Werther Santana/Estadão
Werther Santana/Estadão

Aos poucos, consumidores retomam planos

Famílias se organizam para reformar a casa, trocar o carro e até fazer uma viagem curta

Márcia de Chiara, O Estado de S. Paulo

15 Outubro 2017 | 06h00

Os consumidores dizem que ainda não sentiram o alívio da inflação nas despesas básicas do mês. Mas, pouco a pouco, mais seguros no emprego, ensaiam a compra de um produto de maior valor por necessidade e até se arriscam em planejar a reforma da casa. Detalhe: tudo parcelado em muitas vezes no cartão porque, à vista, nenhuma loja oferece desconto. 

O técnico em dedetização Nerivaldo Romero Lopes, de 56 anos, casado e pai de três filhos, foi ao shopping Aricanduva, na zona leste de São Paulo, anteontem, para comprar uma TV básica de 32 polegadas. “Não planejava fazer essa compra agora, mas a minha TV queimou”, contou. Pelo aparelho, pagou R$ 1.050 que, com seguro, saiu por R$ 1.350 em dez vezes no cartão. 

“Não estou sentindo a queda dos preços dos alimentos e estou gastando mais com água, luz, telefone e gás”, reclamou.

Não fosse esse imprevisto, ele pretendia trocar de carro e viajar até Natal (RN) no fim do ano. Agora, Lopes, que tem renda familiar mensal de R$ 4,5 mil, vai concentrar os gastos na reforma da casa. Ele já comprou o material para a reforma da cozinha e do banheiro, também a prazo, e se prepara para contratar o pedreiro. “Podia viajar ou fazer a reforma. Achei melhor reformar a cozinha e o banheiro, que estão com vazamentos. No ano que vem a gente paga as dívidas e viaja”, disse.

O engenheiro Wagner Confessor, de 40 anos, estava ontem no mesmo shopping com a mulher para comprar um presente e pesquisar o preço de um aspirador de pó. “Vou ter que comprar um novo porque o meu está obsoleto”, disse.
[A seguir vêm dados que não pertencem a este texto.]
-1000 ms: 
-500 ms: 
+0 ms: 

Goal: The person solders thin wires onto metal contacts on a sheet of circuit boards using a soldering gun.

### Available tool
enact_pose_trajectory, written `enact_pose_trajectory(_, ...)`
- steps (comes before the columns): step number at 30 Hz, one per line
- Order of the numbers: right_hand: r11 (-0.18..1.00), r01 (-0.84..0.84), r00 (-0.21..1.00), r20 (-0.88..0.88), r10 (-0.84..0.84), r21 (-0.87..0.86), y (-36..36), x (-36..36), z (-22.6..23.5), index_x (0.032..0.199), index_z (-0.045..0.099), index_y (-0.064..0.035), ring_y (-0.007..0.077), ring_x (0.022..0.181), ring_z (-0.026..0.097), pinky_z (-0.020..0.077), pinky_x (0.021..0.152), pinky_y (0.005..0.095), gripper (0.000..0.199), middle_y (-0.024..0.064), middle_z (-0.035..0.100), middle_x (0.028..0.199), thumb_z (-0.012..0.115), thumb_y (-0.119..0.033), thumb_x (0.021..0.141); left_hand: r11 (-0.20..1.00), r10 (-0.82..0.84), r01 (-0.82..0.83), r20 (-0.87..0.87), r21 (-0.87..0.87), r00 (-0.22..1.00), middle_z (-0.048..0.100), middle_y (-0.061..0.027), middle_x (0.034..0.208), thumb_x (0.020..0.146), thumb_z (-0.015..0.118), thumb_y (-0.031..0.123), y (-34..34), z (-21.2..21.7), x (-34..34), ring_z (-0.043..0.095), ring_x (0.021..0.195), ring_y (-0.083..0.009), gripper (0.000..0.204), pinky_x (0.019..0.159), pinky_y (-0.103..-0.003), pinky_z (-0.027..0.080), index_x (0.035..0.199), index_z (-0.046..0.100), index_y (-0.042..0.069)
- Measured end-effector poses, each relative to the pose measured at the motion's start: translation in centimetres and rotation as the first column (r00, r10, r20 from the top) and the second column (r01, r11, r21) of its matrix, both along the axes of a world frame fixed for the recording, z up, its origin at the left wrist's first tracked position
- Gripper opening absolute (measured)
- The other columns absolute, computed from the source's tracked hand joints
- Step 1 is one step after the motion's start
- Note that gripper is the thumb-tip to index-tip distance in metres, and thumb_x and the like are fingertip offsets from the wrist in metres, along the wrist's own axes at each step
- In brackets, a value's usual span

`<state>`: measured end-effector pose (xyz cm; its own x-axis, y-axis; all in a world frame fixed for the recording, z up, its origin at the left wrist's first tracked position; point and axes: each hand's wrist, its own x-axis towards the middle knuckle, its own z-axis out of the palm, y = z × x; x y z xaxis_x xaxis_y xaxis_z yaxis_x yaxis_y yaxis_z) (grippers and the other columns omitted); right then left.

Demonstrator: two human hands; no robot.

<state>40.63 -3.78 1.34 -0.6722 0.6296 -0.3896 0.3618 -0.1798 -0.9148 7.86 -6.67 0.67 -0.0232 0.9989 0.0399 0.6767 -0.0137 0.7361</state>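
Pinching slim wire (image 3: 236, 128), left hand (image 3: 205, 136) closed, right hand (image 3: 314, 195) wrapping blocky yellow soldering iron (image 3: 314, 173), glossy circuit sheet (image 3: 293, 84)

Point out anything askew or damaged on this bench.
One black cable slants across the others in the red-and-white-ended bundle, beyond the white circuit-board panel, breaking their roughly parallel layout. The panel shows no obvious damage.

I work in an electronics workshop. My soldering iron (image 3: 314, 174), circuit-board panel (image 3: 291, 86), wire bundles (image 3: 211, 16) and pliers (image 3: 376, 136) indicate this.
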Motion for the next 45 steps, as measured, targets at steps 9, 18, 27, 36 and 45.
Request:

Ele deve gastar R$500, parcelados em, no máximo, cinco vezes para comprar o eletroportátil. “O reparo do aspirador velho fica mais caro do que comprar um novo.” 

Confessor trabalha numa montadora. No ano passado, vendo os colegas serem demitidos, ficou com medo de perder o emprego. Por isso, chegou a reativar um site de reparos de funilaria de veículos. Antes de ser engenheiro, ele trabalhava na área de produção da fábrica, desamassando a funilaria, sem estragar a pintura.

Ele notou que, agora, as coisas melhoraram na empresa, entraram muitos pedidos, e isso o deixou mais seguro para tirar do papel a esperada reforma da casa. Para comprar material de construção e pagar a mão de obra, vendeu o carro. Agora planeja comprar um carro usado no começo do ano que vem. “A movimentação econômica parece que melhorou, mas em questão de preços dos alimentos e outros produtos, não senti muito.”

Reação. Também a vendedora de joias folheadas a ouro, Alessandra Xavier, de 36 anos, casada e com uma filha, não sentiu alívio na inflação. Mas percebeu reação nos negócios. “Tudo está girando”, disse, fazendo referência às vendas de joias. Ela tem notado que seus clientes voltaram a comprar. 

Ela mesma com a renda da venda de joias acaba de comprar um veículo, depois de ter ficado um tempo sem carro. Alessandra teve que vendê-lo porque precisou do dinheiro.